▶ [WORK TASK] What you return should be only the lines in the entries below between the one holding "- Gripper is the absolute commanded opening" and the one holding "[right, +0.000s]", ends included, with every picture left out.

▶ [DATA FOR ANALYSIS]
* * * * * * * * *

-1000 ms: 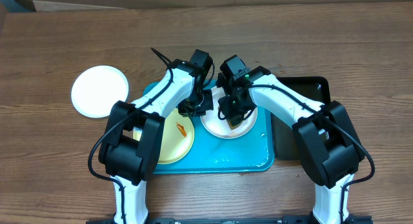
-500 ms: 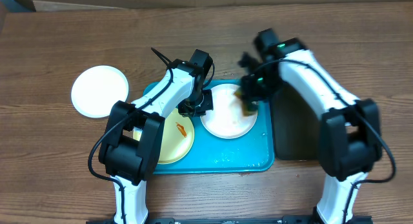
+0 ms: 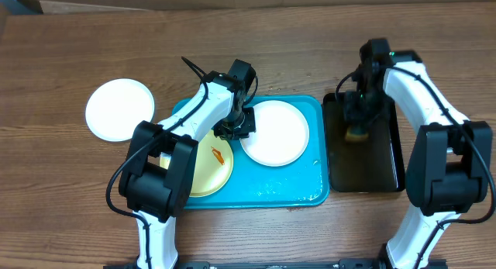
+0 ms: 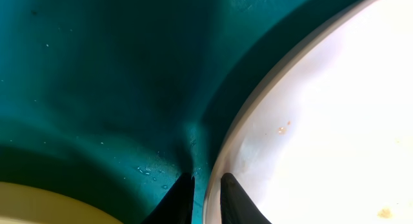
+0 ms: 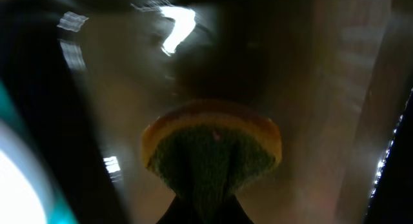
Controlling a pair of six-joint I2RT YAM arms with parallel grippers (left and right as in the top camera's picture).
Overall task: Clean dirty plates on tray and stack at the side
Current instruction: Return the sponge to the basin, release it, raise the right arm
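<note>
Turquoise tray [image 3: 310, 187] carries a white plate [image 3: 273, 132] and a yellow-green plate [image 3: 203, 172]; a second white plate [image 3: 119, 108] lies on the bench [image 3: 77, 207] left of it. The left end effector [image 4: 206, 192] straddles the white plate's rim, but I cannot tell whether it is gripping. The right end effector [image 5: 205, 204] clenches a sponge [image 5: 211, 146] over the black tray [image 3: 364, 164].

This looks like a robotics lab bench, not a working kitchen: two white-and-black robot arms [image 3: 159, 172] with loose cabling are mounted at the near edge of a wood-grain worktop [image 3: 62, 215], seen from straight above, and the only kitchenware is a small set: a turquoise tray [image 3: 271, 184] of plates [image 3: 275, 133], a black tray [image 3: 364, 164] and a sponge [image 3: 357, 132]
</note>
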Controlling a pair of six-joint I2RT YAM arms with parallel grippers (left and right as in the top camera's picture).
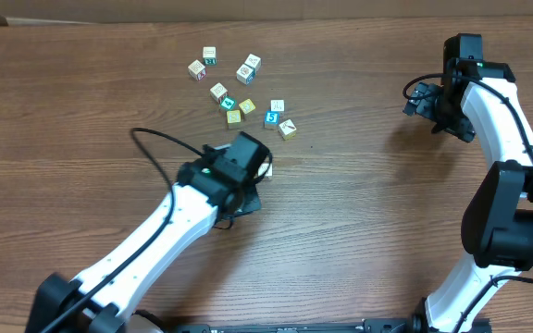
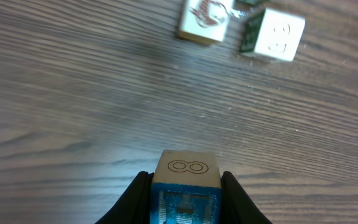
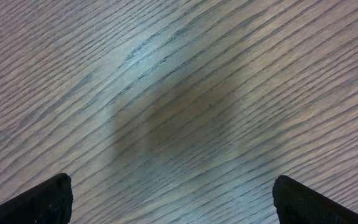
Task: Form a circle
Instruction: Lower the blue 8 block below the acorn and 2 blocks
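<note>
Eleven small cubes [image 1: 218, 91], as far as the overhead view lets me count, lie in a loose scatter on the wooden table [image 1: 72, 120] at upper centre of the frame. Five whitish picture-faced ones make an open arc on top; below them are one teal, three yellowish, one white and one blue cube [image 1: 271, 118]. The blue cube carries a white character, too small to read.

Just below that scatter a twelfth cube [image 2: 187, 167] is clamped between the closed fingers of the left gripper [image 2: 185, 186]. Its upper face shows two linked ovals in thin line, and its blue face a pale raised figure I cannot read. At the top edge of the left wrist view two of the cubes stand side by side — a red-drawing cube [image 2: 202, 18] and a green-sided white cube [image 2: 272, 34].

At far right the right gripper [image 1: 421, 100] hangs over the wood, well apart from the cubes — fingers spread wide, holding nothing.
</note>
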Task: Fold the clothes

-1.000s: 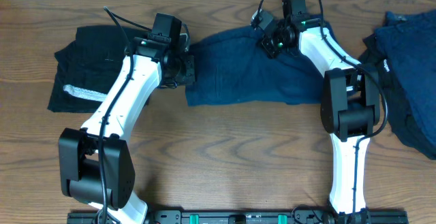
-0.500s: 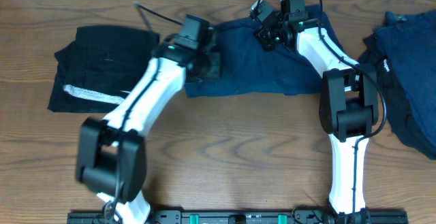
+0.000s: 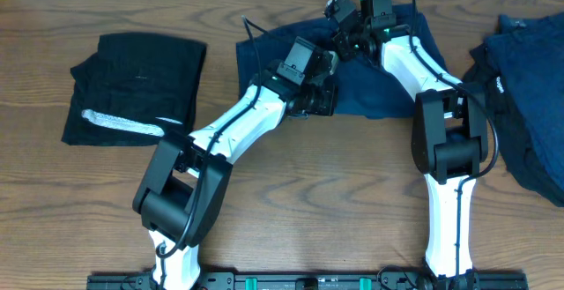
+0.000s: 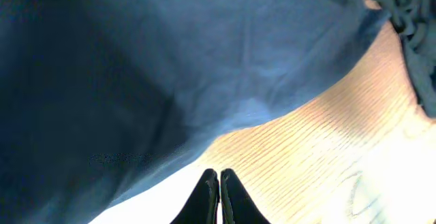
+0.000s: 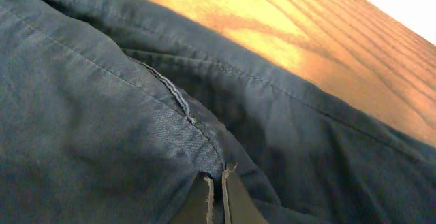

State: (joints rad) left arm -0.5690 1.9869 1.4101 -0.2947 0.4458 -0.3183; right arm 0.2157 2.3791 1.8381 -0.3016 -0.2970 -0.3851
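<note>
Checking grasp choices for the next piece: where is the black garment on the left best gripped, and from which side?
On the black garment, probably the upper right corner, approached from the right by the left gripper. That corner lies flat and square on the table, with bare wood beside it; the left edge looks bunched.

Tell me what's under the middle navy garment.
Under the garment, where its edge is lifted, only bare table shows in the left wrist view. The rest is covered by cloth.

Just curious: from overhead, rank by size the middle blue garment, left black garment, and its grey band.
Blue garment and black garment: too alike to rank, arms partly cover the blue. Grey band: smallest.
</note>
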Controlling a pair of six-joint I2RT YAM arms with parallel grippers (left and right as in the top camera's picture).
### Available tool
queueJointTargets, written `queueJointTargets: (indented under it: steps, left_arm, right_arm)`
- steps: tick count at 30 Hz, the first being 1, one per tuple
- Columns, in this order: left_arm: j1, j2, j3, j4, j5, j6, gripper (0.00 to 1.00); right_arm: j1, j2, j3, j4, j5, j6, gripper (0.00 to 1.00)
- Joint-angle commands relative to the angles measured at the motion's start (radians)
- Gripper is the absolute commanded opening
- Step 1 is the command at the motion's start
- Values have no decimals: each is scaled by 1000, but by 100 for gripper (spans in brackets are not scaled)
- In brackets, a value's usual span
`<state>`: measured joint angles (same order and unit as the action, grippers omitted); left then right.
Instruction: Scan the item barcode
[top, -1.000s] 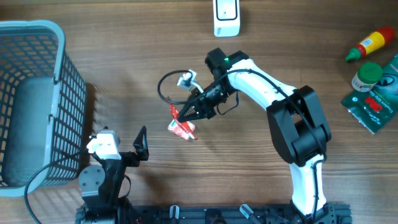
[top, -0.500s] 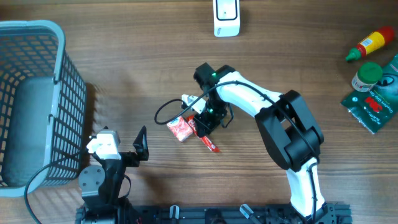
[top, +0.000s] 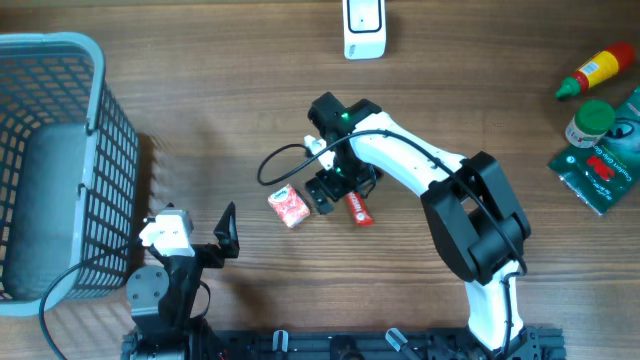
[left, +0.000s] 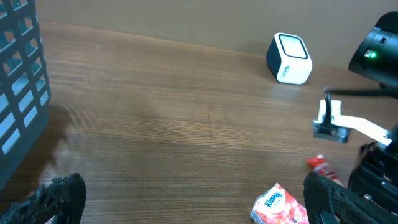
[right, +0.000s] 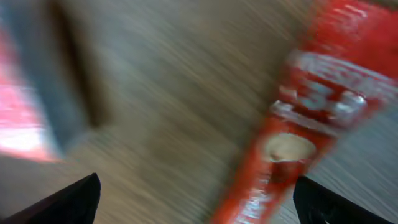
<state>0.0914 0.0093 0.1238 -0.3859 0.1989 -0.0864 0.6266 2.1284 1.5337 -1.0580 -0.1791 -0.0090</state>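
A red snack packet (top: 358, 208) lies flat on the wooden table, just right of my right gripper (top: 335, 190). In the blurred right wrist view this red packet (right: 298, 124) runs between the fingertips, nearer the right one, and my right gripper (right: 199, 205) stands open, not clamping it. A pink Kleenex tissue pack (top: 288, 206) lies left of that gripper and also appears low in the left wrist view, the tissue pack (left: 280, 206). The white barcode scanner (top: 363, 28) stands at the table's far edge, and the scanner (left: 290, 58) faces the left wrist camera. My left gripper (top: 200, 235) is open and empty near the front edge.
A blue mesh basket (top: 95, 60) fills the left side. At the far right are a yellow and red bottle (top: 597, 70), a green-capped jar (top: 590, 122) and a green packet (top: 600, 165). A black cable loop (top: 275, 165) trails from the right wrist.
The right arm swung the red packet down onto the table beside the tissue pack and its jaws opened, letting the packet go. The left arm has not moved.
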Motion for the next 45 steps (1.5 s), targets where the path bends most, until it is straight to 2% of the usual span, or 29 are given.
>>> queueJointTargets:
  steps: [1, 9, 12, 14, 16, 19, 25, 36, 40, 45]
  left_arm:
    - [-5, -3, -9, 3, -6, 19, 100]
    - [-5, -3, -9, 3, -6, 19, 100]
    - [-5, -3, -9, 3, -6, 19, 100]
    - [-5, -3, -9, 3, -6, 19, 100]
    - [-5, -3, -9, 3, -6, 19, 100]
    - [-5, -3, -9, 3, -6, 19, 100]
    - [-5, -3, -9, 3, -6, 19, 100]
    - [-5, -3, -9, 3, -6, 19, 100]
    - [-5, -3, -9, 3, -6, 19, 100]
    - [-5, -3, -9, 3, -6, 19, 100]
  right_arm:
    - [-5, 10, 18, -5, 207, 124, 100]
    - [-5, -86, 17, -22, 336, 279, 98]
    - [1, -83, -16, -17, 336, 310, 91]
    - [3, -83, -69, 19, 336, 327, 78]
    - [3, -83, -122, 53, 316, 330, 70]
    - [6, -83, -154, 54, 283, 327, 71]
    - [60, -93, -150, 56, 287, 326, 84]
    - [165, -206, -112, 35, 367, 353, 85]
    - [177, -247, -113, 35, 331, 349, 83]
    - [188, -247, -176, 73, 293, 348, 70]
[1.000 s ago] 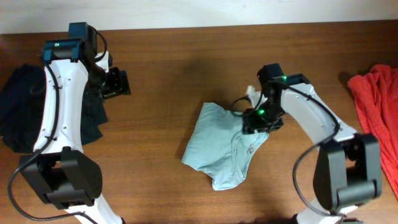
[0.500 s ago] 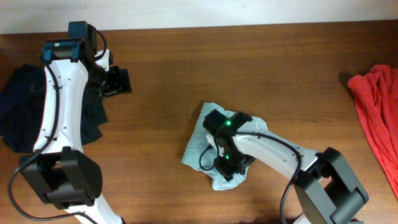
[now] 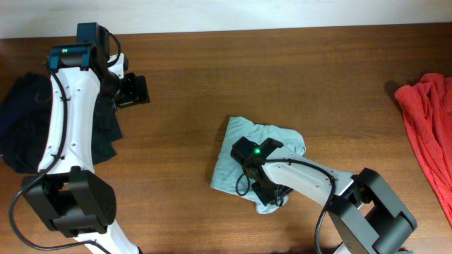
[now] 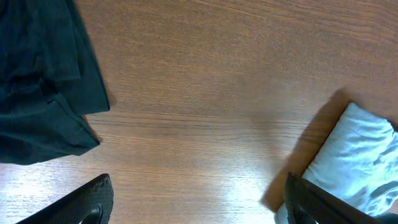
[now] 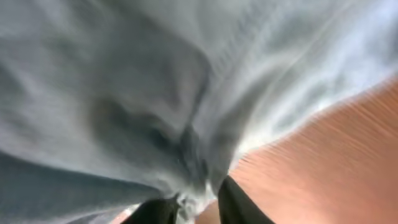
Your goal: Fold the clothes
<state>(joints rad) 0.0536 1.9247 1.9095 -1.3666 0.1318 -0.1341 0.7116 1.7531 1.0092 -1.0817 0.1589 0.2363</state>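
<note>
The pale grey-blue T-shirt (image 3: 224, 169) was pinched at mid-worktop (image 3: 339, 85).
It lay bunched near the centre, the right jaws closed on a fold of it; the left jaws hung wide open and empty beside the navy garment (image 3: 18, 120) at the left edge. A red garment (image 3: 427, 120) lay at the right edge.

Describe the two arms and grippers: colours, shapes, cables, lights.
Both arms have white rounded shells, black joints and black cylindrical bases, with thin black cables looping alongside. The left arm carries a teal block with a green light; the right arm also shows a green light. The left gripper and right gripper are black.
</note>
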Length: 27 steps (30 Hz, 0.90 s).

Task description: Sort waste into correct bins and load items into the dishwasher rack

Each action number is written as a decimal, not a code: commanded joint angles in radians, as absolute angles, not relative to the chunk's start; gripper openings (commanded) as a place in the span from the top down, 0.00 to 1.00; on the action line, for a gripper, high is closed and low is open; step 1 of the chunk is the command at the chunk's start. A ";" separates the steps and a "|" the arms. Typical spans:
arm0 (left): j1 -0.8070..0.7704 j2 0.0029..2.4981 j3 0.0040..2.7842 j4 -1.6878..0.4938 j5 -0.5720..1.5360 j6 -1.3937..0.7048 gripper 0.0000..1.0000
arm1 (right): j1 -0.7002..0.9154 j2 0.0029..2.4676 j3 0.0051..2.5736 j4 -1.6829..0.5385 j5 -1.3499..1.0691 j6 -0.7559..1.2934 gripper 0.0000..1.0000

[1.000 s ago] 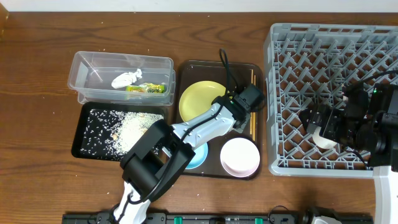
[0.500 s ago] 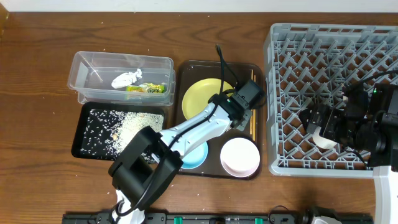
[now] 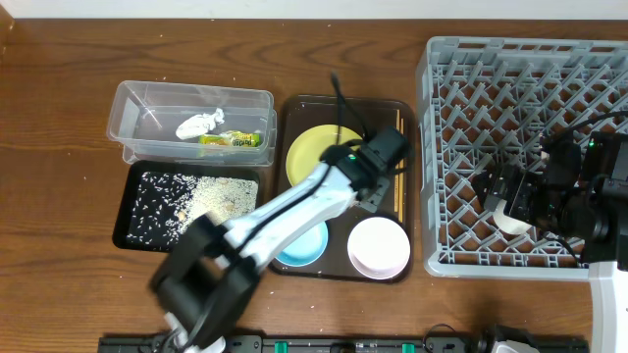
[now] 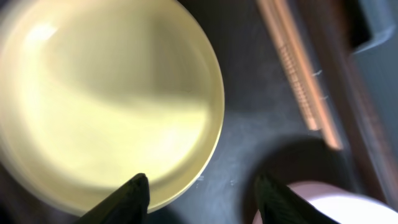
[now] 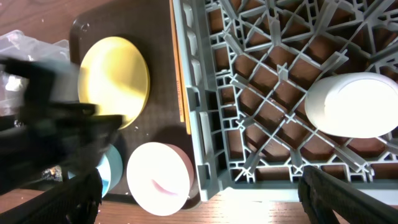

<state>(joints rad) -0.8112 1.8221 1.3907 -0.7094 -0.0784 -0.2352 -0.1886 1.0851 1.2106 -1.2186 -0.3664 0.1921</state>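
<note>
Over the dark brown serving tray (image 3: 385, 110), my left gripper (image 4: 202, 190) hangs released, jaws spread with nothing between them. In the left wrist view one fingertip sits over the near rim of the yellow plate (image 4: 106, 93) and the other by the edge of the white bowl (image 4: 339, 208), with bare tray floor showing in the gap. The chopsticks (image 4: 298, 81) lie along the tray's right side, just beside the plate and apart from my fingers. The light blue bowl (image 3: 304, 245) rests on the same tray next to the white bowl, partly under my left arm. My right gripper (image 5: 199, 186) is over the dishwasher rack (image 3: 520, 98), also released, its fingers wide apart and empty. The white cup (image 5: 354, 106) sits in a cell on the rack's lattice floor, clear of those fingers. On the left part of the table (image 3: 59, 118), the clear tub (image 3: 132, 103) holds the crumpled tissue (image 3: 196, 125) and the green-and-yellow wrapper (image 3: 234, 140). Just in front of it, the black tray (image 3: 128, 230) carries the rice grains (image 3: 201, 201) mixed with beige crumbs.
</note>
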 commanded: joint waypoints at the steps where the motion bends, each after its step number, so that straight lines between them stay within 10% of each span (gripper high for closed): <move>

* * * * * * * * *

▶ [WRITTEN REPLY]
- Gripper is the absolute commanded opening
- Step 1 is the command at the motion's start
- Values have no decimals: each is scaled by 1000, but by 100 for gripper (spans in brackets are not scaled)
- In brackets, a value's usual span
`<state>`: measured joint angles (same order and unit as the action, grippers omitted); left then right.
Instruction: Scan the item barcode
[top, -1.000s] 
[top, -0.500s] 
[top, +0.000s] 
[left, +0.000s] 
[right, +0.000s] 

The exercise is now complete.